Background information
- Genres: Southern gospel music
- Years active: 1961–1996
- Labels: Canaan Records

= Wendy Bagwell and the Sunliters =

Wendy Bagwell and the Sunliters was a Southern gospel music and comedy trio that was inducted into the Gospel Music Association's Gospel Music Hall of Fame in 2001.

==Personnel==
The group originally consisted of Wendy Bagwell, Geraldine Terry (later known professionally as Jerri Morrison), and Georgia Jones; Jones was succeeded initially by Sandy Garvin and later by Dot Pressley, Virginia Williams, and, ultimately, by "Little Jan" Buckner, who married Bagwell's adopted nephew Ronnie Buckner.

The Bagwell-Morrison-Buckner trio worked together for 33 years and recorded approximately 40 albums.

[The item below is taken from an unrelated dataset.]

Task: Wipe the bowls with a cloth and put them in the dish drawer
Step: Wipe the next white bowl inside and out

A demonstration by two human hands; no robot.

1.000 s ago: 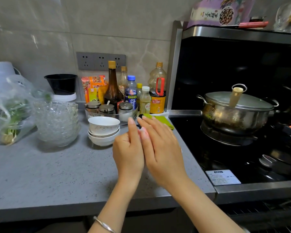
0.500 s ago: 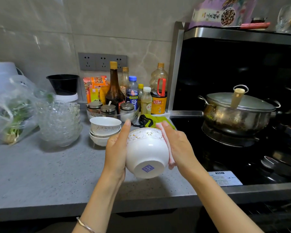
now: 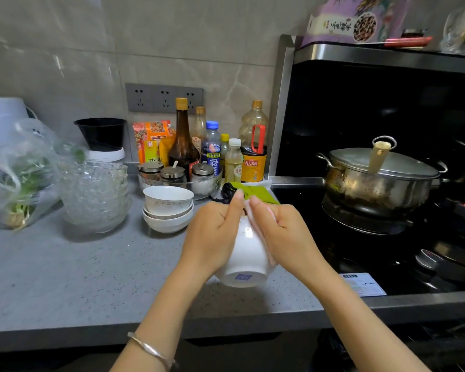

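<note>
Bowl [image 3: 246, 253]: white, tipped on its side with the foot toward the camera, held between both hands above the worktop [image 3: 65, 277] near its front edge.
Left hand [image 3: 212, 237]: grip curled round the bowl's left wall, thumb up at the rim.
Right hand [image 3: 285, 234]: grip curled, pressing a pale cloth [image 3: 272, 258] to the bowl's right wall.
Stack [image 3: 168, 210]: nested white bowls, upright on the worktop, just behind the left hand.
Glass bowls [image 3: 94, 194]: nested, left of the stack.
Pot [image 3: 376, 181]: lidded, on the stove at right.

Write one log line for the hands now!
wiping | left hand grips white bowl | right hand presses pink cloth on it | stacked bowls on counter
</note>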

As of 2023, Buckner is the only surviving member of the trio.

==Achievements==
The group was the first Southern gospel group to appear at Carnegie Hall and the first to tour Europe, in 1965. Their 1970 comedy monologue, "Here Come the Rattlesnakes" (sometimes known as "The Rattlesnake Song", although it contains no singing or music), an account of their performance at a small church in Harlan, Kentucky that handled rattlesnakes, was the first certifiable million seller in Southern gospel history. It eventually sold more than 2 million copies.